▶ **EXERCISE AIM**:
Output all of the material once more, so that every line matches the original exactly.

[Start of Attachment]

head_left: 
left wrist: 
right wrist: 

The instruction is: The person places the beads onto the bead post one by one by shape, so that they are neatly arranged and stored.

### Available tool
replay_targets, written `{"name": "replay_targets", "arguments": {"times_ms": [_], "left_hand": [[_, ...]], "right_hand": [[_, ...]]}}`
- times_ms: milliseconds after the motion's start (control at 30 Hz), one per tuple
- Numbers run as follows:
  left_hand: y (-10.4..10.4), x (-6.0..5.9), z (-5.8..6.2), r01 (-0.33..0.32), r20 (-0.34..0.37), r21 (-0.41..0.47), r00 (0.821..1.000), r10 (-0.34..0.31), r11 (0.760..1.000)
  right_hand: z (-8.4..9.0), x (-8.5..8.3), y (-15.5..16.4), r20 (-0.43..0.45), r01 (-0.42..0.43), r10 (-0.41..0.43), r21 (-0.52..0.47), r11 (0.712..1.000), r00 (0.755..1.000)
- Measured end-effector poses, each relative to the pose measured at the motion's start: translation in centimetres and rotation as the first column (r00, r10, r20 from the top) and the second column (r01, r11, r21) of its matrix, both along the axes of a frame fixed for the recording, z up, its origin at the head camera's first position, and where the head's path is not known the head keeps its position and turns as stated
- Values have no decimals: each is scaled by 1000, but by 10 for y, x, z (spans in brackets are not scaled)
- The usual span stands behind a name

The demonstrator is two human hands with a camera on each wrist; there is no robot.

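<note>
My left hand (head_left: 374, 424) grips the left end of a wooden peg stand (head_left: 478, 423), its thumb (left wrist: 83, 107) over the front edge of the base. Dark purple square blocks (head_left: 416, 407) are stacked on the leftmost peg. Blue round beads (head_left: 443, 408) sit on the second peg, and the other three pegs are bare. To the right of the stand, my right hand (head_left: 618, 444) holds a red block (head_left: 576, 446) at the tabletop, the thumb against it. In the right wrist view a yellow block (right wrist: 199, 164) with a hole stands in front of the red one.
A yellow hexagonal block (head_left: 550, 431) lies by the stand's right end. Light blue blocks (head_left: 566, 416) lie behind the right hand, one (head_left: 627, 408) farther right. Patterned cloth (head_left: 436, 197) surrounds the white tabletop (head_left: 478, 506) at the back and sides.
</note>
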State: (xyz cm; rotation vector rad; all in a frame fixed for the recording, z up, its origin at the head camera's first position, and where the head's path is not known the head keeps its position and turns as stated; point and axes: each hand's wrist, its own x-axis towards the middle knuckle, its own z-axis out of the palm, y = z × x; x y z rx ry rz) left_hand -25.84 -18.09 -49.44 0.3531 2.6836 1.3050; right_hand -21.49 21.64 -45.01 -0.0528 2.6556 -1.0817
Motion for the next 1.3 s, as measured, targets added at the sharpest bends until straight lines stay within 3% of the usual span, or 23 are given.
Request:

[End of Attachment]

▶ **EXERCISE RESPONSE**:
head_left: 
left wrist: 
right wrist: 

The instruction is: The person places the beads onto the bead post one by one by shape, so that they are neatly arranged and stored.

### Available tool
replay_targets, written `{"name": "replay_targets", "arguments": {"times_ms": [_], "left_hand": [[_, ...]], "right_hand": [[_, ...]]}}`
- times_ms: milliseconds after the motion's start (control at 30 Hz), one per tuple
- Numbers run as follows:
  left_hand: y (-10.4..10.4), x (-6.0..5.9), z (-5.8..6.2), r01 (-0.33..0.32), r20 (-0.34..0.37), r21 (-0.41..0.47), r00 (0.821..1.000), r10 (-0.34..0.31), r11 (0.760..1.000)
  right_hand: z (-8.4..9.0), x (-8.5..8.3), y (-15.5..16.4), r20 (-0.43..0.45), r01 (-0.42..0.43), r10 (-0.41..0.43), r21 (-0.52..0.47), r11 (0.712..1.000), r00 (0.755..1.000)
- Measured end-effector poses, each relative to the pose measured at the motion's start: translation in centimetres and rotation as the first column (r00, r10, r20 from the top) and the second column (r01, r11, r21) of its matrix, both along the axes of a frame fixed for the recording, z up, its origin at the head camera's first position, and where the head's path is not known the head keeps its position and turns as stated
- Values have no decimals: each is scaled by 1000, but by 10 for y, x, z (spans in brackets are not scaled)
- The usual span stands behind a name

The demonstrator is two human hands with a camera on each wrist; there is no robot.

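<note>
My left hand (head_left: 374, 424) grips the left end of a wooden peg stand (head_left: 478, 423), its thumb (left wrist: 83, 107) over the front edge of the base. Dark purple square blocks (head_left: 416, 407) are stacked on the leftmost peg. Blue round beads (head_left: 443, 408) sit on the second peg, and the other three pegs are bare. To the right of the stand, my right hand (head_left: 618, 444) holds a red block (head_left: 576, 446) at the tabletop, the thumb against it. In the right wrist view a yellow block (right wrist: 199, 164) with a hole stands in front of the red one.
A yellow hexagonal block (head_left: 550, 431) lies by the stand's right end. Light blue blocks (head_left: 566, 416) lie behind the right hand, one (head_left: 627, 408) farther right. Patterned cloth (head_left: 436, 197) surrounds the white tabletop (head_left: 478, 506) at the back and sides.
</note>
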State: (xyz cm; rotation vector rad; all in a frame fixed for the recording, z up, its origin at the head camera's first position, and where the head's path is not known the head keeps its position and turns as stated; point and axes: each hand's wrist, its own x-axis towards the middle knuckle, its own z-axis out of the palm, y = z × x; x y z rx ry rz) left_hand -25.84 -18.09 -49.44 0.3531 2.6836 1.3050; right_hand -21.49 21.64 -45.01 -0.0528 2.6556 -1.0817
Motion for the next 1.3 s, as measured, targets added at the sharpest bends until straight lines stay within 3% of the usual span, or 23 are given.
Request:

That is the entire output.